## Instructions to follow
Using the listing below, count every line that contains the word "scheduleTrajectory"; respond with the count alone.

## Stored data
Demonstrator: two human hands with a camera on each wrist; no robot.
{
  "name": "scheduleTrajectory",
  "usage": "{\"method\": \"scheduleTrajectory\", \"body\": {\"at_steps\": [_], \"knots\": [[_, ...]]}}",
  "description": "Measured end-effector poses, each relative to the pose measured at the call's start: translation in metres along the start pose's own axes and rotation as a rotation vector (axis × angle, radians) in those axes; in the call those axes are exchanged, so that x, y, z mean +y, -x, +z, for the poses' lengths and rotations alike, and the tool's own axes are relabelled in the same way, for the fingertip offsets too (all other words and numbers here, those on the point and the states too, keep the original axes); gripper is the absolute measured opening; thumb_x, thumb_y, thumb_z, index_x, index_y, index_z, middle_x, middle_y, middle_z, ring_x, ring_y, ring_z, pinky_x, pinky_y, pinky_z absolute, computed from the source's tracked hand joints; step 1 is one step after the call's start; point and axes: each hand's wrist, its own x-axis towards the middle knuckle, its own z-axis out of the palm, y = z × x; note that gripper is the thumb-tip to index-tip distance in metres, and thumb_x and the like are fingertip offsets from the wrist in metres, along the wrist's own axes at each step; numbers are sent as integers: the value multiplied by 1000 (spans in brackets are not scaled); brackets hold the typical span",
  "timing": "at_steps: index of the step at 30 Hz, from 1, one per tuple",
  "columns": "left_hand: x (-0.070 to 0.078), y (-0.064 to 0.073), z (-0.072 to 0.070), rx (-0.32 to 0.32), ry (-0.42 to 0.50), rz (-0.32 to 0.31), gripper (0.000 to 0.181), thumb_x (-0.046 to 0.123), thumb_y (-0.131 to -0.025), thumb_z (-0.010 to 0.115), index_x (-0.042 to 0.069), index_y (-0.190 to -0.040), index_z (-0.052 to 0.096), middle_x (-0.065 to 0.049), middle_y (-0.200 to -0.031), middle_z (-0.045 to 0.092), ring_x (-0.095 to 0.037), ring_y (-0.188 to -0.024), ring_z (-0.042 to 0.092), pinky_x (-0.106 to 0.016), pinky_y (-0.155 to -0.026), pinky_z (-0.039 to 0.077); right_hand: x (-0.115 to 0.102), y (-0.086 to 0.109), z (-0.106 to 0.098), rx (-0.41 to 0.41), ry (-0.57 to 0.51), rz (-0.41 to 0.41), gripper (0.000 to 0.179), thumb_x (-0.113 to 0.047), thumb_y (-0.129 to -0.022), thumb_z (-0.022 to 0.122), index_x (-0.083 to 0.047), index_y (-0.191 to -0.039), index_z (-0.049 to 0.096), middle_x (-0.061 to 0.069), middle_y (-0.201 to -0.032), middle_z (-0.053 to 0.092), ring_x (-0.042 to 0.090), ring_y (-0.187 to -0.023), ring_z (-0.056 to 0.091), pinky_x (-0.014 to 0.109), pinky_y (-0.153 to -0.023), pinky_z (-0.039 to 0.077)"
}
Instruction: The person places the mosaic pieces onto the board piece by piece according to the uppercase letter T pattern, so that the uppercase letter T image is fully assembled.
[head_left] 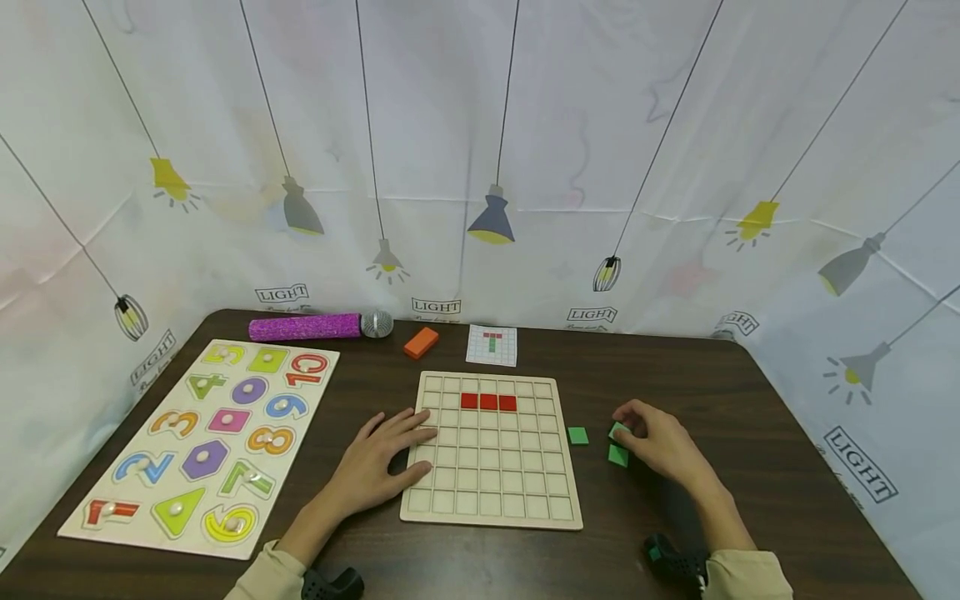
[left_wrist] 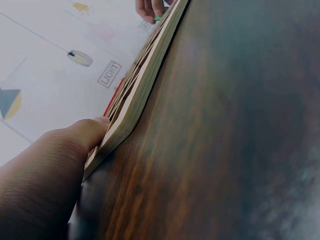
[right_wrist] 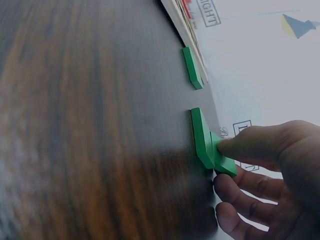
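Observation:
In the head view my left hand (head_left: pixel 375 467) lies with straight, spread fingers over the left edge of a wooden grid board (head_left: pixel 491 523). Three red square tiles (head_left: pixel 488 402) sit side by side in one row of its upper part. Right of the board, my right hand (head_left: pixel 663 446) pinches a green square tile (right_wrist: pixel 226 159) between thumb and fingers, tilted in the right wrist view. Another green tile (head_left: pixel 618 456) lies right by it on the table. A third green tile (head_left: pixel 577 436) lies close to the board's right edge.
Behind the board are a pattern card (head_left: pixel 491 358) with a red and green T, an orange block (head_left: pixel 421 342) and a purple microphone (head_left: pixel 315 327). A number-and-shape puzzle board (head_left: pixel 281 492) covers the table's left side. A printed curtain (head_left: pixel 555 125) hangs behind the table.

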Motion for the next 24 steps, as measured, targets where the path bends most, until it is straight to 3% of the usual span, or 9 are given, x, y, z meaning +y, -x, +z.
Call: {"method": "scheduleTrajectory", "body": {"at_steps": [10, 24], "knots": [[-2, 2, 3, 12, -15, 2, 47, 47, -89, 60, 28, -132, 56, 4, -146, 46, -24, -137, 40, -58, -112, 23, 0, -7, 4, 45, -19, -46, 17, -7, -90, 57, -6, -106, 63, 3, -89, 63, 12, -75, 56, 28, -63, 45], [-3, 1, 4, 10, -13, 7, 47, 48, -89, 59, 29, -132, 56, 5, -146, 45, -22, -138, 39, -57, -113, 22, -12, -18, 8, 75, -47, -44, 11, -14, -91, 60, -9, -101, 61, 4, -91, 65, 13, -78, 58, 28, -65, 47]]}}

## Solution for this exercise
3